ILLINOIS APPELLATE COURT FIRST DISTRICT (5TH DIVISION) JUDGMENT AFFIRMED.
OPINION FILED FEBRUARY 17, 1978.
THE PEOPLE OF THE STATE OF ILLINOIS, PLAINTIFF-APPELLEE,
EDGAR CONNOR ET AL., DEFENDANTS-APPELLANTS.
APPEAL from the Circuit Court of Cook County; the Hon. NATHAN
J. KAPLAN, Judge, presiding.
MR. JUSTICE WILSON DELIVERED THE OPINION OF THE COURT:
Defendants were indicted for possession of more than 500 grams of marijuana. (Ill. Rev. Stat. 1973, ch. 56 1/2, par. 704(e).) In a bench trial, both defendants were found guilty as charged. Defendant Edgar Connor was sentenced to two to six years in the penitentiary, and defendant Martha Connor was sentenced to five years probation conditioned on her performing, during the first six months, voluntary services in the community for one weekend every 30 days. Prior to trial, defendants made a motion to suppress as evidence items removed from a vehicle. The motion was denied. On appeal, defendants contend that the trial court erred in denying their motion to suppress where a stop by policemen was an unreasonable intrusion into defendants' privacy as protected by the fourth amendment to the United States Constitution. Defendants also contend that they were not proved guilty beyond a reasonable doubt, since marijuana belonging to third persons was found in the back seat of defendants' vehicle and defendants were unaware of the marijuana's presence. We affirm.

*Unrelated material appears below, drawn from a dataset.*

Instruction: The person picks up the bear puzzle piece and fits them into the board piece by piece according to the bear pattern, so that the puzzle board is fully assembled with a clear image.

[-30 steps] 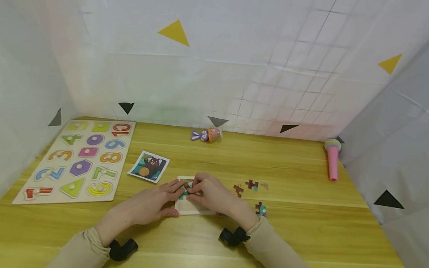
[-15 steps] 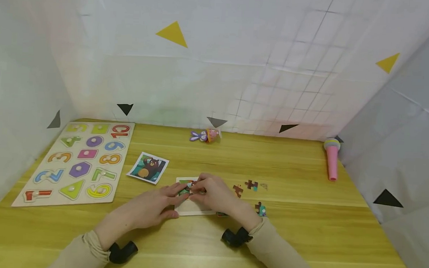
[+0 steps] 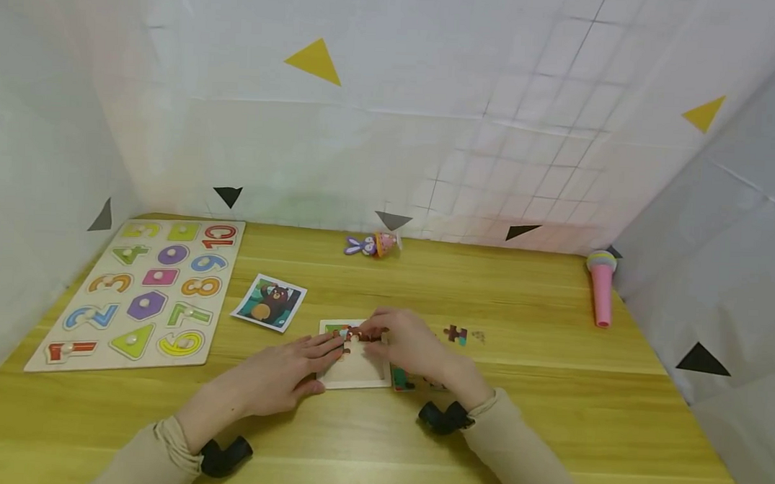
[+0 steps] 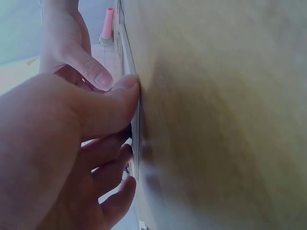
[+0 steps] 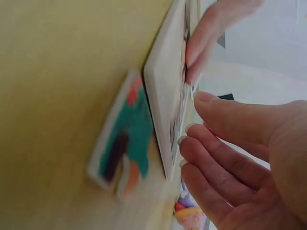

At the outset, we will consider the issue involving the motion to suppress. The following relevant evidence was adduced at the hearing on the motion. Gerald Ducek, a Chicago police officer, called by defendants testified that on January 11, 1974, he saw defendants sitting inside a yellow vehicle which was parked at approximately 2410 West 81st Street. Both defendants were in the front seat of the vehicle. Martha Connor was to the right of the driver, Edgar Connor. No on else was in the vehicle. However, from time to time, someone, other than defendants, was around the vehicle. Ducek further testified that no laws were being violated and he was not aware of any warrants against defendants. He then kept defendants under surveillance for a period of approximately one hour. During the hour, defendants did not commit a crime. At about 1 p.m., Ducek approached the vehicle in order to get a reason for it being in the area. He testified that when he approached the vehicle, Edgar Connor began to pull out in an attempt to drive away and as he pulled away, he did not commit a crime. Ducek then was in civilian dress, but, as Connor pulled away, Ducek identified himself as a police officer. He stopped in front of the vehicle and asked the driver "to hold on a minute." Edgar Connor stopped.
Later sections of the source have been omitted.